Masjid Al-Mawaddah (Jawi:مسجد المودة; ) is a mosque located in Sengkang, Singapore. It was opened on 21 May 2009.

History
The mosque was built under the Phase 4 of the Mosque Building Fund programme to cater to the large demographic of young families in the Buangkok and Sengkang area and cost $10.5 million to build. The mosque's name, given by the Majlis Ugama Islam Singapura is derived from the Arabic word, مودة,  which literally means affectionate. The name was taken from the Quran Surah Ar-Rum verse 21:

"And among His Signs is this, that He created for you mates from among yourselves, that ye may dwell In tranquillity with them, and He has put  and Mercy between your (hearts): Verily In that are Signs for those who reflect."

Aside from its numerous family friendly features for the young and the old, it also boasts a number of environmentally friendly features that are energy-conserving. Due to this mosque has attained the Greenmark Certification (2009 & 2011) from the Building and Construction Authority.

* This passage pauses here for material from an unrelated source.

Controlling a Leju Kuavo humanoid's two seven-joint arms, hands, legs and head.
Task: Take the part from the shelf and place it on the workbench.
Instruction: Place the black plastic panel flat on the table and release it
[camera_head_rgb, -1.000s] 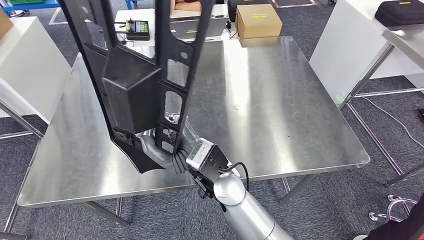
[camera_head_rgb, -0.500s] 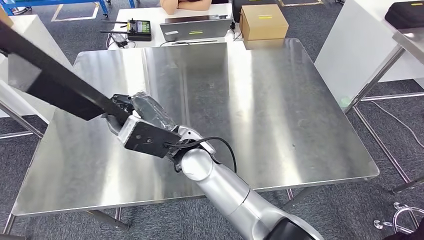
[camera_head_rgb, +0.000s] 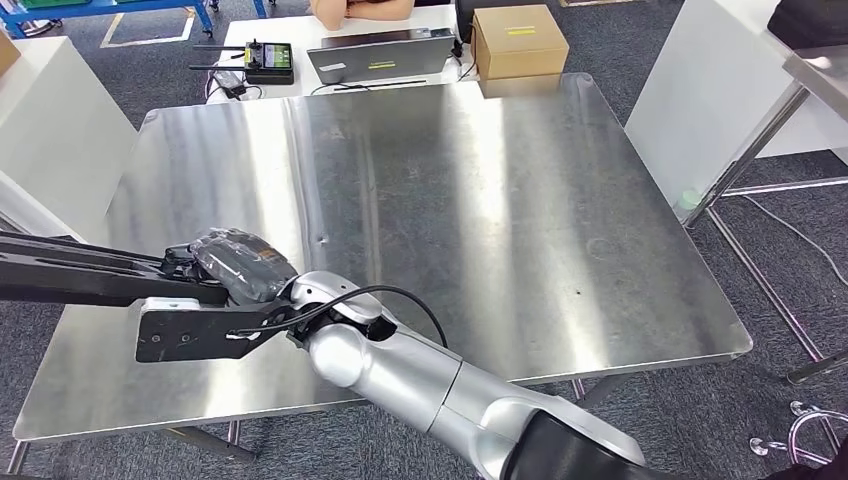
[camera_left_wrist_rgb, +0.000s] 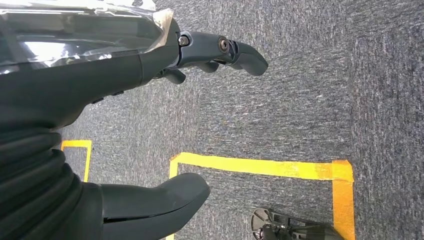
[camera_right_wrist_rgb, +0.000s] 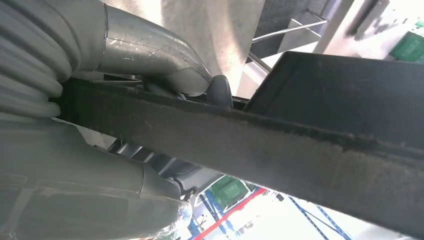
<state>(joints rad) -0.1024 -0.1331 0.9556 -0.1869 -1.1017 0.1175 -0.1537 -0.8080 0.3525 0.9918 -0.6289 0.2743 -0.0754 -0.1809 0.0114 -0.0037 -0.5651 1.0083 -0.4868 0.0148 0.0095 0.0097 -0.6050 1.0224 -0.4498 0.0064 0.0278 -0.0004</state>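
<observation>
- Currently the right hand (camera_head_rgb: 232, 268), lower left of the head view, gripped the part (camera_head_rgb: 70, 275), a long black panel running off the frame's left edge.
- Right wrist view: the fingers (camera_right_wrist_rgb: 150, 55) were wrapped over the part's (camera_right_wrist_rgb: 280, 140) dark edge, probably a firm hold because the piece is long and would lever.
- Part lay near flat, low over the workbench (camera_head_rgb: 480, 200) at its left front edge; contact could not be told. Likely laid down flat for a stable set-down.
- Left hand (camera_left_wrist_rgb: 150, 120) hung over grey carpet with yellow floor tape (camera_left_wrist_rgb: 260, 167); fingers apart, nothing held, kept out of the way.
- Upper frame, behind the workbench: laptop (camera_head_rgb: 380, 55), cardboard box (camera_head_rgb: 518, 40).
- Judged: placing step, release not yet done.
</observation>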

The mosque's capacity is increased to 4,000 worshipers during peak periods.

Controversy
On 13 October 2017, Berita Harian, Singapore's Malay newspaper, published an article How to deal with stubborn wives (translated title) by Ustaz Mohammad Zaid Isahak, the executive Imam of the Al-Mawaddah Mosque. 

The religious scholar had responded to a question on an advice column on whether a husband could "distance himself from a wife who refuses to obey him". Ustaz Zaid said that husbands should try gentle persuasion to remind their wives of their obligations their husbands, if their advice is unheeded,  husbands can then leave or ignore his wife for a short period of time. The column article suggests that if such measures do not work, it is permissible under Islamic law to hit a wife, as long as it is not on the face, leaves no visible marks on her body, and that the husband is certain that the act of hitting a wife will change her disobedience. 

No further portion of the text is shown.